MOON CHILD ・・・ 70点
 さて、来ました。うっとりGackt&HYDE主演のこの作品♪ビジュアル面での力はものすごく強いです。脚本からプロデュース的な面もこなしたGacktのやりたいことしか入っていません!!ということで、彼が好きな方は見なきゃダメです。逆にそうでない方にはおすすめしません。
 話の筋は一本道です。繰り返しますが、やりたいことしか入っていないんで、深みとか伏線とかそういったものはありません。こんなことがしたい、こんな絵が作りたい・・・熱い熱い情熱の作品ですね。
 原案、脚本と進めたGacktが指名した相手役はなんとHYDE。徹底して映画出演を断ってきたが、ここに来て初映画…となりました。わたしはどちらかというとHYDE好きなので彼を目的に行きました。
 2人の音楽家としてのスタンスから想像されるように、演技とかお話の内容とかそういうのを抜きにして単純に映像がすばらしい。徹底して追及される映像美はまるでシングルのプロモのよう。そしてハイライトの一つの序盤のアクションシーンはまさに鳥肌物です。日本台湾合作のような形を取っていますが、このアクションシーンのすばらしさはかなりいいですよ。銃撃シーンはかなりの迫力、日本もまだまだやれるぜ!!という感じがしました。
 マレッパという架空のアジアの都市。多種多様の人種があふれるこの都市では日本人は貧しい移民として描かれています。そんなストリートチルドレンたちの本能に任せた生き様と、若さが共鳴する幸せな時間がなんとも切なく、美しくもあります。そしてヒロインイーチェ(郭善興:ゼニークォック)とGsckt、HYDEの間に生まれる三角関係・・・。や、ヤバイ、鼻血が・・・(T_T)

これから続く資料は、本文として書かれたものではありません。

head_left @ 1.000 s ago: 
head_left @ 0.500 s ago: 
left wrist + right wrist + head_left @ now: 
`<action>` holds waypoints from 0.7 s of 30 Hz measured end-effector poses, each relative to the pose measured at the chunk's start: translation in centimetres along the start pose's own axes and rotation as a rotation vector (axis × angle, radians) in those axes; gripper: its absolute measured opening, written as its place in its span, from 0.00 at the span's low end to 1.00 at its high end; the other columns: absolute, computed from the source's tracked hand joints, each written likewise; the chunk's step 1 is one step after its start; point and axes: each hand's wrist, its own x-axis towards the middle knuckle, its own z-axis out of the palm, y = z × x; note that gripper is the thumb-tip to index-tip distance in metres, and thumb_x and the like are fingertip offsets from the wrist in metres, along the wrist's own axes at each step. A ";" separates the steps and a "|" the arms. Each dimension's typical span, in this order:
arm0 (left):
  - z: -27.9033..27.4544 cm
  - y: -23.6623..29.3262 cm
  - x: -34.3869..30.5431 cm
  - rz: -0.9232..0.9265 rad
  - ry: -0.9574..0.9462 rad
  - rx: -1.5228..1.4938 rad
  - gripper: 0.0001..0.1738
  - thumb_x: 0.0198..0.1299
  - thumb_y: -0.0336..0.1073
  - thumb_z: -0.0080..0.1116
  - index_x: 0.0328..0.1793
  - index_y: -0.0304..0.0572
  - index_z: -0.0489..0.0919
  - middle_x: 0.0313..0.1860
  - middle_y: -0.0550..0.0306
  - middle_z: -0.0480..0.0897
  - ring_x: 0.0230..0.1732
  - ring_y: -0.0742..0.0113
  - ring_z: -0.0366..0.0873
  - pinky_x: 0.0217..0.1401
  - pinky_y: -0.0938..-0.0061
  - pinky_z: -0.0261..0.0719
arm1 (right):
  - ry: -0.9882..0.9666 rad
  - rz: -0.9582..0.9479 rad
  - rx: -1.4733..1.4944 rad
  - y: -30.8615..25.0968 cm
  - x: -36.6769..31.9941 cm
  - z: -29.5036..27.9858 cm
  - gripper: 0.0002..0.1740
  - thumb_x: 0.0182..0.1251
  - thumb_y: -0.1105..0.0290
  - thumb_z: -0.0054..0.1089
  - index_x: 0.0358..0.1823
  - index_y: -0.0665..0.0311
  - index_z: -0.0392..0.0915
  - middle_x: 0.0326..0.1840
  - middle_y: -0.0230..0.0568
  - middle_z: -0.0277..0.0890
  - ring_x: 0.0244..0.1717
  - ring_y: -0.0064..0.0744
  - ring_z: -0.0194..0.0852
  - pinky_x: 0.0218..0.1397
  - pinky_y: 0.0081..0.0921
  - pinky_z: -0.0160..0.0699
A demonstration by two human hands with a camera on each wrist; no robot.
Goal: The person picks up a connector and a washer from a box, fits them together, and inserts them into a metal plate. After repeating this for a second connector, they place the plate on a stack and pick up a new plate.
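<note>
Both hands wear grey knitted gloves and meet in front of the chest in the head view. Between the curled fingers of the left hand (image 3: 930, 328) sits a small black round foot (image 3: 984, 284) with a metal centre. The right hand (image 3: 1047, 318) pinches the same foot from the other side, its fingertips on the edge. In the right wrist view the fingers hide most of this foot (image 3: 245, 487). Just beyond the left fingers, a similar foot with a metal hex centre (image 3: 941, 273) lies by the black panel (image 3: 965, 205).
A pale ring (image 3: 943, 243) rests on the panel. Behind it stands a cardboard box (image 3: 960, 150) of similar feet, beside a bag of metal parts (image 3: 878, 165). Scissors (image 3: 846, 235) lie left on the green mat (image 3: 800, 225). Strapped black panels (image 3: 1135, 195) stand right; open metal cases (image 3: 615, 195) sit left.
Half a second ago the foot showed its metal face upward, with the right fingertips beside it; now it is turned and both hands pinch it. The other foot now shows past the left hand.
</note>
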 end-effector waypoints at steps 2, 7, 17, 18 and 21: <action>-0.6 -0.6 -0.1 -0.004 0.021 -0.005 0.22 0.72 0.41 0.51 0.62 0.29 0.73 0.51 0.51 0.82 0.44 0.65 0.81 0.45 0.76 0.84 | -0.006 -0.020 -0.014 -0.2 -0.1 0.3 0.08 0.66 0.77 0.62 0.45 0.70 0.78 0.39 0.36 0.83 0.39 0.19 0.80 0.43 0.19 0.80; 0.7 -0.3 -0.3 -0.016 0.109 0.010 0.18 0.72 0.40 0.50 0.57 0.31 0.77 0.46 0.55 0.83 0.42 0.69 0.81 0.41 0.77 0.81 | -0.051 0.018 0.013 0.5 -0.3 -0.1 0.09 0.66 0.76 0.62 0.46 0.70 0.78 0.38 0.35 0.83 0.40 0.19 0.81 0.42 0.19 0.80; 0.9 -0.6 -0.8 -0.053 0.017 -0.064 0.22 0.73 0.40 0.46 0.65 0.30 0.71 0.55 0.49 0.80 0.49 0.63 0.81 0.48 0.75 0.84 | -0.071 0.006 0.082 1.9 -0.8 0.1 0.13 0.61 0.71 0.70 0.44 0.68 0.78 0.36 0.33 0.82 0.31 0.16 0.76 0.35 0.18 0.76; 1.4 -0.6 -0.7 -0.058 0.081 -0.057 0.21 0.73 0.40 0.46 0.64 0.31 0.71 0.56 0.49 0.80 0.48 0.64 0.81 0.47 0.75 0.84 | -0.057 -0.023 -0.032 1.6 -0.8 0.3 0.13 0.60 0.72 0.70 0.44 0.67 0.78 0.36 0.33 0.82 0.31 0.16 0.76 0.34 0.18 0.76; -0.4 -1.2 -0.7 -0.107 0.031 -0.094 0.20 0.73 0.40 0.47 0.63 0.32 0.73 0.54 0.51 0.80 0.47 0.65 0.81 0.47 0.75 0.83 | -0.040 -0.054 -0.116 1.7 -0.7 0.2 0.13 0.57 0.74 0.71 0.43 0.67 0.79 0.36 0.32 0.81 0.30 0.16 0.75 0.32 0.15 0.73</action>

 しかしながら、熱意にあふれる作品も、細部の練りこみ等々ではレベルが高いとは申し上げられないでしょう。前述の三角関係にしてももう少し書き込んであげても面白かったかな、と物足りない部分もありますし、話の流れ的には一本道なのでドキドキ感はちょっとたりないかも知れません。しかし、映像としての出来は主役陣の美形加減からも想像できるとおりすばらしいものです。

 全ての映画ファンには受け入れられないでしょう。むしろ映画ファンには嫌われるでしょう。しかし、美しくも悲しい華麗な映像美に酔いしれることが出来るいい作品だと思います。きわめてファン向けです。そこ否定しません。Gacktファンは必見、って言うか見ろ(命令)。HYDEファンも期待を裏切られないいい作品ですよ。話が壮大なので、かなり自分で裏のストーリーや番外編を想像してうっとり出来るすばらしい世界です。Gacktのはちきれんばかりの創造性が感じられるいい作品です。ファンの方と連れ立ってじっくり見ることをおすすめします。興味ない人にはおすすめできませんね。ということで点数自体は低いですが、わたしの満足度はそれ以上でした。